Exercise prompt | From the first line of the listing to the last, set down everything exactly, but skip the images.
════════════════════
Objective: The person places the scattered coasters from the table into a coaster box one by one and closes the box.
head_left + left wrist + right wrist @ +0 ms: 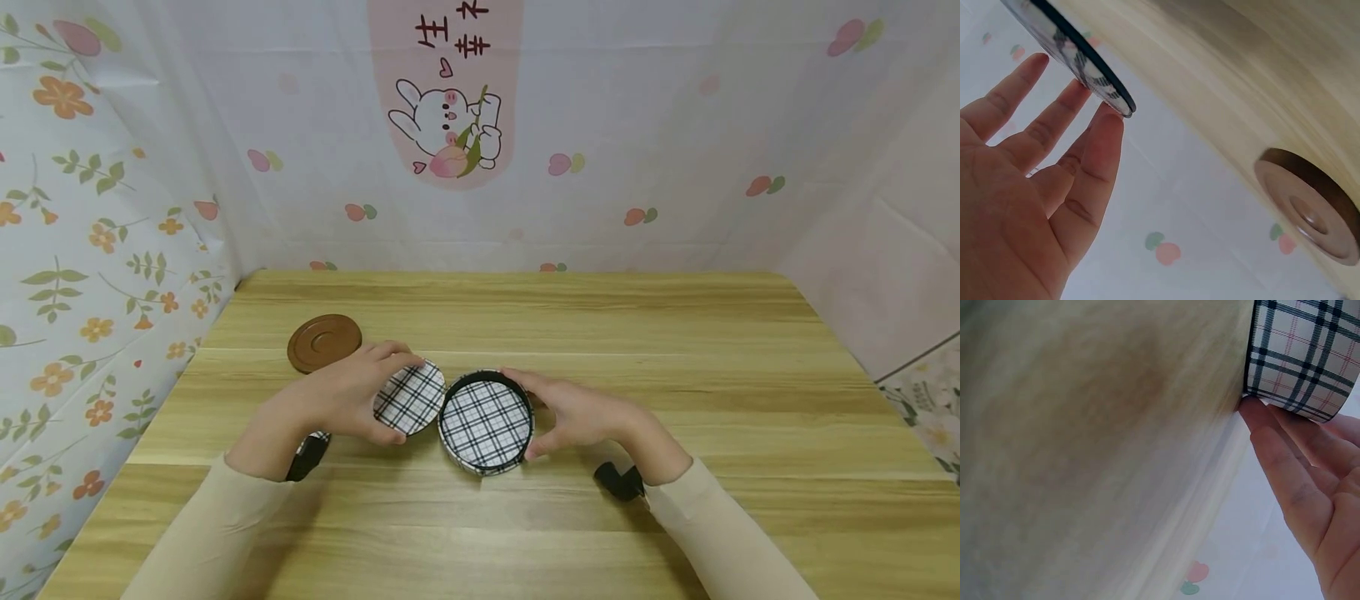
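Wooden table (675, 375) is carrying everything, with printed sheeting hanging behind and to both sides.

Plaid round box (486, 423) is sitting open near the table's middle, front half, checked lining facing up, dark rim around it. Right hand (577, 414) is cupping its right wall: fingers at the far rim, thumb at the near side. Right wrist view shows fingertips (1260, 419) touching the plaid wall low down, where it meets the table. Fingers look nearly straight there, so the grip is reading as a light brace rather than a clench.

Plaid lid (409, 397) is just left of the box, tilted, inner face turned toward the camera, its right edge close to the box rim; can't tell whether they're touching. Left hand (347, 401) is holding it by the edge, fingers over the top, thumb under the near side. Left wrist view shows fingertips (1107, 122) touching the lid's dark rim (1085, 59), fingers extended, palm open behind it. Grip is a fingertip hold on the lid, nothing clenched.

Brown round coaster (324, 342) is lying flat on the table, behind and left of the left hand, apart from it. It's also showing in the left wrist view (1310, 212), with a raised ring at its centre.

Both forearms are in beige sleeves, with a dark strap at each wrist.

Cartoon rabbit print (447, 125) is centred on the back sheet.
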A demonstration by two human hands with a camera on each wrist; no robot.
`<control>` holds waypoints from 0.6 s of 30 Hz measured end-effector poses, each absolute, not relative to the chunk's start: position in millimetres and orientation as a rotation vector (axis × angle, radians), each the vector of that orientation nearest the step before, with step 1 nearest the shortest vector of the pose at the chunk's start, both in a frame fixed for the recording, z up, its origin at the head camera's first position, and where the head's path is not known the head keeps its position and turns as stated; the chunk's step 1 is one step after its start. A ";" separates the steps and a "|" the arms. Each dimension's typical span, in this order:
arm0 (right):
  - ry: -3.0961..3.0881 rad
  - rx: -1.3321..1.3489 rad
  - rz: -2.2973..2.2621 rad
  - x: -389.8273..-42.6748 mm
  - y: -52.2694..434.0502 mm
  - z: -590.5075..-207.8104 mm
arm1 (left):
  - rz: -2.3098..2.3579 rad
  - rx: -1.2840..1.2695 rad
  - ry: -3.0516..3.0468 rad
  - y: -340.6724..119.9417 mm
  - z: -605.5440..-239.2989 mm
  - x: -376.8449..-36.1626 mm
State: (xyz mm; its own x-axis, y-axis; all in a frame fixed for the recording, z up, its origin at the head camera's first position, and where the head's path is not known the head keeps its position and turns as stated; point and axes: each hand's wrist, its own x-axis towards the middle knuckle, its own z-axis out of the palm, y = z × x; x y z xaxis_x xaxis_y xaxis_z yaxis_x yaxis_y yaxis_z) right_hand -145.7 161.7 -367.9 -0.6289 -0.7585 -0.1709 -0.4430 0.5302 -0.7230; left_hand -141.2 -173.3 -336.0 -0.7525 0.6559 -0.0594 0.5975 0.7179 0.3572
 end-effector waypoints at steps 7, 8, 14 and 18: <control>2.297 -0.977 -0.874 -146.4 161.7 -367.3 | 0.476 1.104 2.720 -159.9 -336.3 -139.9; 2.293 -0.977 -0.876 -146.5 161.7 -367.3 | 0.469 1.112 2.718 -158.0 -336.1 -139.8; 2.278 -0.984 -0.889 -147.1 162.6 -368.4 | 0.460 1.120 2.695 -147.3 -332.9 -139.0; 2.270 -0.997 -0.898 -147.6 162.7 -368.5 | 0.461 1.117 2.678 -139.2 -330.3 -139.0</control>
State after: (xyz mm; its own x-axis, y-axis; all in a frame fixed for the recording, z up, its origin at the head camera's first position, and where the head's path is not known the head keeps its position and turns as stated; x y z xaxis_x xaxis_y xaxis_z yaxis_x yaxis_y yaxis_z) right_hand -147.6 162.7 -368.5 -0.6073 -0.7750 -0.1747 -0.4457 0.5144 -0.7326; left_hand -139.0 -139.2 -330.3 -0.6933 0.7176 -0.0663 0.6540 0.6652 0.3602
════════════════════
Solution |
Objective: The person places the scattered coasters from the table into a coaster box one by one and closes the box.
head_left + left wrist + right wrist @ +0 ms: 
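Wooden table (675, 375) is carrying everything, with printed sheeting hanging behind and to both sides.

Plaid round box (486, 423) is sitting open near the table's middle, front half, checked lining facing up, dark rim around it. Right hand (577, 414) is cupping its right wall: fingers at the far rim, thumb at the near side. Right wrist view shows fingertips (1260, 419) touching the plaid wall low down, where it meets the table. Fingers look nearly straight there, so the grip is reading as a light brace rather than a clench.

Plaid lid (409, 397) is just left of the box, tilted, inner face turned toward the camera, its right edge close to the box rim; can't tell whether they're touching. Left hand (347, 401) is holding it by the edge, fingers over the top, thumb under the near side. Left wrist view shows fingertips (1107, 122) touching the lid's dark rim (1085, 59), fingers extended, palm open behind it. Grip is a fingertip hold on the lid, nothing clenched.

Brown round coaster (324, 342) is lying flat on the table, behind and left of the left hand, apart from it. It's also showing in the left wrist view (1310, 212), with a raised ring at its centre.

Both forearms are in beige sleeves, with a dark strap at each wrist.

Cartoon rabbit print (447, 125) is centred on the back sheet.
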A demonstration by two human hands with a camera on each wrist; no robot.
`<control>` holds waypoints from 0.6 s of 30 Hz measured end-effector poses, each absolute, not relative to the chunk's start: position in millimetres and orientation as a rotation vector (axis × angle, radians), each the vector of that orientation nearest the step before, with step 1 nearest the shortest vector of the pose at the chunk's start, both in a frame fixed for the recording, z up, its origin at the head camera's first position, and where the head's path is not known the head keeps its position and turns as stated; the chunk's step 1 is one step after its start. A ";" separates the steps and a "|" the arms. Each dimension's typical span, in this order:
arm0 (right):
  - ry: -3.0961..3.0881 rad
  - rx: -1.3321..1.3489 rad
  - rz: -2.2973..2.2621 rad
  - x: -389.8273..-42.6748 mm
  - y: -52.2694..434.0502 mm
  - z: -590.5075..-207.8104 mm
arm1 (left):
  - rz: -2.3098..2.3579 rad
  - rx: -1.2840..1.2695 rad
  - ry: -3.0516..3.0468 rad
  - y: -340.6724..119.9417 mm
  - z: -605.5440..-239.2989 mm
  - x: -376.8449..-36.1626 mm
State: (xyz mm; its own x-axis, y-axis; all in a frame fixed for the recording, z up, its origin at the head camera's first position, and where the head's path is not known the head keeps its position and turns as stated; point and axes: each hand's wrist, its own x-axis towards the middle knuckle, its own z-axis out of the palm, y = z × x; x y z xaxis_x xaxis_y xaxis_z yaxis_x yaxis_y yaxis_z) right_hand -145.7 161.7 -367.9 -0.6289 -0.7585 -0.1709 -0.4430 0.5302 -0.7230; left_hand -141.2 -173.3 -336.0 -0.7525 0.6559 -0.0594 0.5975 0.7179 0.3572
 end-effector waypoints at steps 7, 8, 14 and 18: <control>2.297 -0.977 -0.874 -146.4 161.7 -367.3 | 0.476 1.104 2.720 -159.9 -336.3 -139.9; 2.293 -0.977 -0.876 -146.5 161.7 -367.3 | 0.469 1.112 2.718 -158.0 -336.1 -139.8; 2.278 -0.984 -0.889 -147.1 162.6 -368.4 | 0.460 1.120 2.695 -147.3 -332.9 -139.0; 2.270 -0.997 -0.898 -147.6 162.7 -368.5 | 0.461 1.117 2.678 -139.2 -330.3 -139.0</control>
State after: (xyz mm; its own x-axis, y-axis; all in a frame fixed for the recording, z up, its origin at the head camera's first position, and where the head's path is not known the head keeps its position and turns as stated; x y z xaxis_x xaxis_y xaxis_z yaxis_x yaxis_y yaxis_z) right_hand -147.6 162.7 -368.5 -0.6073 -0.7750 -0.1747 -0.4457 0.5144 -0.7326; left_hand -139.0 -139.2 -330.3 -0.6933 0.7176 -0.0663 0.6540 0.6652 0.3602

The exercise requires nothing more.